The 2018–19 EFL Trophy, known as the Checkatrade Trophy for sponsorship reasons, was the 36th season in the history of the competition, a knock-out tournament for English football clubs in League One and League Two of the English football system, and also including 16 Premier League and Championship "Academy teams" with Category One status.

Lincoln City were the defending champions, but were eliminated in the second round by Accrington Stanley. Portsmouth won the competition for the first time, defeating Sunderland in front of an EFL Trophy record attendance in the final.

Participating clubs
48 clubs from League One and League Two.
16 invited Category One Academy teams.

Of the sixteen invited Category One academies, fourteen competed in the 2017–18 competition; only Arsenal and Wolverhampton Wanderers did not participate. Arsenal rejected an invitation to compete in each of the previous two tournaments, while Wolves were not invited to compete in 2017–18 competition after fielding a side in the 2016–17 edition.

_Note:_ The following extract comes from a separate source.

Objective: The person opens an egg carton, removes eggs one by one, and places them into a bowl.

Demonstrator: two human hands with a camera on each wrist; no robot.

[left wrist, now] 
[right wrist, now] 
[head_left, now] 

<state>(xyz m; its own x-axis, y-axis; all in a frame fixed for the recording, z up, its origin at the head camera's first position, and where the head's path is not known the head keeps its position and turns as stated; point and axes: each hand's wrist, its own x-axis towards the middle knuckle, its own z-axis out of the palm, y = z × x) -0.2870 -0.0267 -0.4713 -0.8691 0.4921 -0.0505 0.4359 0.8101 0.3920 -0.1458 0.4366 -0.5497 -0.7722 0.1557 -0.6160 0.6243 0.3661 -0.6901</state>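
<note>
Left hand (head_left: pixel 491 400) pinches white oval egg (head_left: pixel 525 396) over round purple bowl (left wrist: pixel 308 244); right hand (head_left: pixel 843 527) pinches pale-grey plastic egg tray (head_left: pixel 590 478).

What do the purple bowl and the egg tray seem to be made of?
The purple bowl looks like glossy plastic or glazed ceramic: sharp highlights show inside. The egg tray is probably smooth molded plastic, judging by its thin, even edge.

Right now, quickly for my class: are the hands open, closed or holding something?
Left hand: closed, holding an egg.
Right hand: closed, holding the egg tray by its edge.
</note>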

Reading and Sunderland's academy sides missed out after participation in the previous two years; Sunderland's first team competed for the first time since the 1987–88 competition, however, following their relegation to League One. Barnsley and Burton Albion both returned to the competition after relegation; they last competed in the 2015–16 season, when Barnsley won the trophy.

Macclesfield Town competed for the first time since the 2011–12 edition, following their promotion from the National League. Fellow promoted side Tranmere Rovers returned after a four year hiatus.

Liverpool and Manchester United both rejected an invitation to compete for the third successive season.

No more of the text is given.